Increasingly, values will constitute such a lowest common denominator to keep the tribe together. Today, we see many successful companies recruiting people with the 'right' attitude, then training them in skills, not the reverse. Look at organisations as diverse as Southwest Airlines and the Hell's Angels. Just imagine Hell's Angels hiring for skills. These organisations do not believe in the idea of bringing in smart people and then brainwashing them at training camps because:

- the half-life of knowledge is coming down really fast

- for most of us it is easier to change our skills than our basic values

One additional advantage of having and communicating a clear set of values is that the organisation becomes self-selecting - it primarily attracts people who share the same attitude. Being 'fuzzy' means that anyone or no-one will knock on the door.

Talent Transformation

Since we are essentially talking about leading liabilities, companies also need to work hard to reduce their dependence on competents.

Today's typical company may not suffer from knowing too little, but rather from not knowing what it knows. A critical task for any organisation aspiring to be successful is to engage in knowledge codification - transforming the core competents into core competencies. To truly boost the value of your company, you must turn human capital into structural capital - in the form of systems and procedures, routines, and so on. We must build an organisational memory. And while human capital is best thought of as a liability, structural capital is definitely an asset on the balance sheet.

A more systematic approach to knowledge management means keeping track of both the current stock and flows of knowledge.

At Accenture, the Knowledge Exchange system - a database containing information on past projects the firm has been involved in - has been around for years. Memorisation means collecting the know-ledge of gold-collar workers or excellent teams and transferring it to an organisational level. By collecting, codifying and communicating the knowledge of core competents to the rest of the organisation, the firm provides the others in the organisation with an opportunity to learn and then use their new insights to help customers. Over time, the company also becomes less dependent on the skills of a few competents.

Not only that, however. Since we are living in discontinuous times, companies must also become much better at forgetting faster. The memory must be designed with a built-in delete button. To make room for the new, we must get rid of the old. But this is easier said than done, particularly since most senior executives are placed at the top because they are experts at what was important yesterday.

A second measure aimed at improving the performance of the firm and lessening the power of competents is increased employee socialisation (not in a Marxist sense).
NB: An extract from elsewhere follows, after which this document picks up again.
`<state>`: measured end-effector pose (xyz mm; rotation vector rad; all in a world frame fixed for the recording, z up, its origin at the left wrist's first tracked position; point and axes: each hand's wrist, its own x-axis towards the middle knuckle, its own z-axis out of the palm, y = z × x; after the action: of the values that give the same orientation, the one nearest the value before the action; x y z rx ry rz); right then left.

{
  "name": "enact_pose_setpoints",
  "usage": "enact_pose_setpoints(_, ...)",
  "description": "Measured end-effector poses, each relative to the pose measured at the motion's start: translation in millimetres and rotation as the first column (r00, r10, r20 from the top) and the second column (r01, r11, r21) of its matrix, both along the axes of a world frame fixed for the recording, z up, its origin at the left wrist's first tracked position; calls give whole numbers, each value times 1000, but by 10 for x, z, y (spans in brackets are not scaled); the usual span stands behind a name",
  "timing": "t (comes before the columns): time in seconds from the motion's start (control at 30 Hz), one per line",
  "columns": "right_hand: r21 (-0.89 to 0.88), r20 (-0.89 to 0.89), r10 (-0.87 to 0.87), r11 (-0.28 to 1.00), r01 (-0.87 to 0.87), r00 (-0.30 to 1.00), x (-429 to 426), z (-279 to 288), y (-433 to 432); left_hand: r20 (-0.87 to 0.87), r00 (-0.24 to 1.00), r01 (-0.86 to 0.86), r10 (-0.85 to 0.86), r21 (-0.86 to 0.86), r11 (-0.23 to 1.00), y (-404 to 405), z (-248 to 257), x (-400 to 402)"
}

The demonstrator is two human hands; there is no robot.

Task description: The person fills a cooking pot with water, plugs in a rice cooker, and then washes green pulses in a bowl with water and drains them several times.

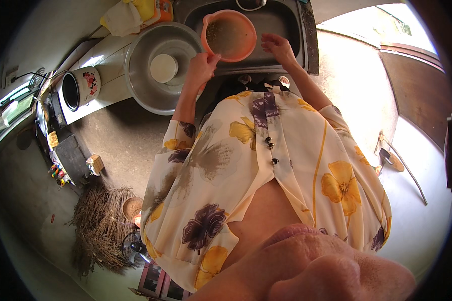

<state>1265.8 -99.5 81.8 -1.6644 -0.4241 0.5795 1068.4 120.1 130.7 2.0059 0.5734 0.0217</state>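
Note:
An orange-pink plastic basin (231, 35) with cloudy water and small greenish-brown bits in it is over the metal sink (282, 22). My left hand (203, 69) holds the basin at its near left rim, with the thumb on the edge. Over the sink, to the right of the basin, my right hand (278, 49) is apart from it, fingers loosely bent and holding nothing. A large grey metal basin (137, 71) stands left of the sink, with a round white item (164, 68) inside; my left forearm passes its right edge.
A tap (261, 2) is at the sink's far edge. Yellow and orange packages (150, 11) lie behind the metal basin. A flowered white container (88, 84) stands on the left counter. Dried stalks (101, 225) lie on the floor behind left; long-handled tools (397, 160) lean at right.

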Motion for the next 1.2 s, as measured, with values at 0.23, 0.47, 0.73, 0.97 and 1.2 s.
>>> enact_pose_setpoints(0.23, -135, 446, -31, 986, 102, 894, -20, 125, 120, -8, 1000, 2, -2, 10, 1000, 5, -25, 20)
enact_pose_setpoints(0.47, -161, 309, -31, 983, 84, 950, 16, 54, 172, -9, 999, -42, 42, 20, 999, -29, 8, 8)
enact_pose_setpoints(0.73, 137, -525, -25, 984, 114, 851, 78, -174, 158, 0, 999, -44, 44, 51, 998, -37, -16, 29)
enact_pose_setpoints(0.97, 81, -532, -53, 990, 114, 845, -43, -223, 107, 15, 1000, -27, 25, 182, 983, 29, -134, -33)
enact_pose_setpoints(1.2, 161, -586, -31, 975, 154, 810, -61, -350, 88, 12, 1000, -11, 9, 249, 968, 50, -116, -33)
By working in teams or spending time together after work, groups will develop tacit knowledge. People will know things they cannot tell. In Japan, for instance, people sometimes talk about 'nommunication', rather than communication. Nommu is Japanese for drinking. The time spent together in a bar after office-hours can be critical to the development of new ideas and relationships.
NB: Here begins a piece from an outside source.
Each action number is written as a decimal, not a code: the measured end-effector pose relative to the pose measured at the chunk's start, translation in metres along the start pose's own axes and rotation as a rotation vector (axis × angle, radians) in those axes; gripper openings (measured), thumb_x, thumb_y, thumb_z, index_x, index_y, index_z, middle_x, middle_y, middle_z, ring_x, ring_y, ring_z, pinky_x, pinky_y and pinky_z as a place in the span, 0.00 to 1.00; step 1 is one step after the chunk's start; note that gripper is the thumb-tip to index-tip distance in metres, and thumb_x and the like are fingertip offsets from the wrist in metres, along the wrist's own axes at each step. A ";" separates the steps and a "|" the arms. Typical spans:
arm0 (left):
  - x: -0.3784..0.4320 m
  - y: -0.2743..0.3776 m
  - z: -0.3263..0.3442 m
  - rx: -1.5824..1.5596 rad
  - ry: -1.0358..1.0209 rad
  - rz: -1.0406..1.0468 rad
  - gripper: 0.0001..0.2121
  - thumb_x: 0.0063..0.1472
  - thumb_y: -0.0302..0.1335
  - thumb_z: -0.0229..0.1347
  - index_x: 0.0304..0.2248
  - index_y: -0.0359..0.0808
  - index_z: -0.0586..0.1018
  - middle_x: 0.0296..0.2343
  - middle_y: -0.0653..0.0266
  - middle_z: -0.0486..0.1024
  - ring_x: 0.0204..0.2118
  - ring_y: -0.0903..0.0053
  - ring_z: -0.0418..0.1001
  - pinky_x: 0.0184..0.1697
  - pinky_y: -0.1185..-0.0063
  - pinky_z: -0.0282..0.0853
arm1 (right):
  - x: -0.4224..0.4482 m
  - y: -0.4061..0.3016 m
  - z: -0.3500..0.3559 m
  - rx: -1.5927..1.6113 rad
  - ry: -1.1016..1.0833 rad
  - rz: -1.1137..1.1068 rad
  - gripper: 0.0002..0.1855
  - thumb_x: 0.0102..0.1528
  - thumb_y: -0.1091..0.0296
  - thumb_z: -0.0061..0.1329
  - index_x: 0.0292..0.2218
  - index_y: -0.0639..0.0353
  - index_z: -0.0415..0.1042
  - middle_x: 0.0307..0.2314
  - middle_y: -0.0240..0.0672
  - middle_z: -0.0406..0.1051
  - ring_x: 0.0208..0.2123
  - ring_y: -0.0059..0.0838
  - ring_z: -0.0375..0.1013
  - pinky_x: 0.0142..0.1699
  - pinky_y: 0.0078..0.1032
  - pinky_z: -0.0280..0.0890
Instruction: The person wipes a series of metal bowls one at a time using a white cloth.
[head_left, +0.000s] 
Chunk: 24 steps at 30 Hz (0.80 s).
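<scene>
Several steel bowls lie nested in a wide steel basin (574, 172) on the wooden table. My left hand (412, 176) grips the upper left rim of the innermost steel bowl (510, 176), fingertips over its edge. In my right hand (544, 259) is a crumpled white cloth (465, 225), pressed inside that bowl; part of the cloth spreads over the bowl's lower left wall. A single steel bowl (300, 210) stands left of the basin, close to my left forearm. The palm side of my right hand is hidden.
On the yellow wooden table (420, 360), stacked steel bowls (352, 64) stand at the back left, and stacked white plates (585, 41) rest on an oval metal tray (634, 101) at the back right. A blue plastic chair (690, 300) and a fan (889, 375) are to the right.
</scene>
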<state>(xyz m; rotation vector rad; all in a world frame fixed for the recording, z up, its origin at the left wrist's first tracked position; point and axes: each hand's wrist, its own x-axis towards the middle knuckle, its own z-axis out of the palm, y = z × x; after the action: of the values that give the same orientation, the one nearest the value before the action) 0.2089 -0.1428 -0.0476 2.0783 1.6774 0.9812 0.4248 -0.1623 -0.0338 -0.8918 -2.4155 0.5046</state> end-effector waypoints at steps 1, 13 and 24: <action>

The existence of tacit knowledge means it is more difficult for competitors to imitate the knowledge of the firm. Tacit knowledge also makes it harder for people to walk out the door with their skill sets intact. Part of the body of knowledge of a specific competent will be nested in an inter-personal network of relationships with existing colleagues. They can only bring their intra-personal competence with them if the colleagues decide to walk out the door. Socialisation = tacit knowledge = knowledge handcuffs.

Heed your own advice

A final word of caution. I fear that many modern managers are overlooking something pretty important - themselves. Forget about talent-taming for a while. From a personal point of view, your most important job is ensuring that, over time, the structural capital of the organisation becomes your human capital.

You see, the future, as always, does not lie in front of successful individuals, it must rest within them. Go for lifelong employability rather than lifetime employment. Make capital dance.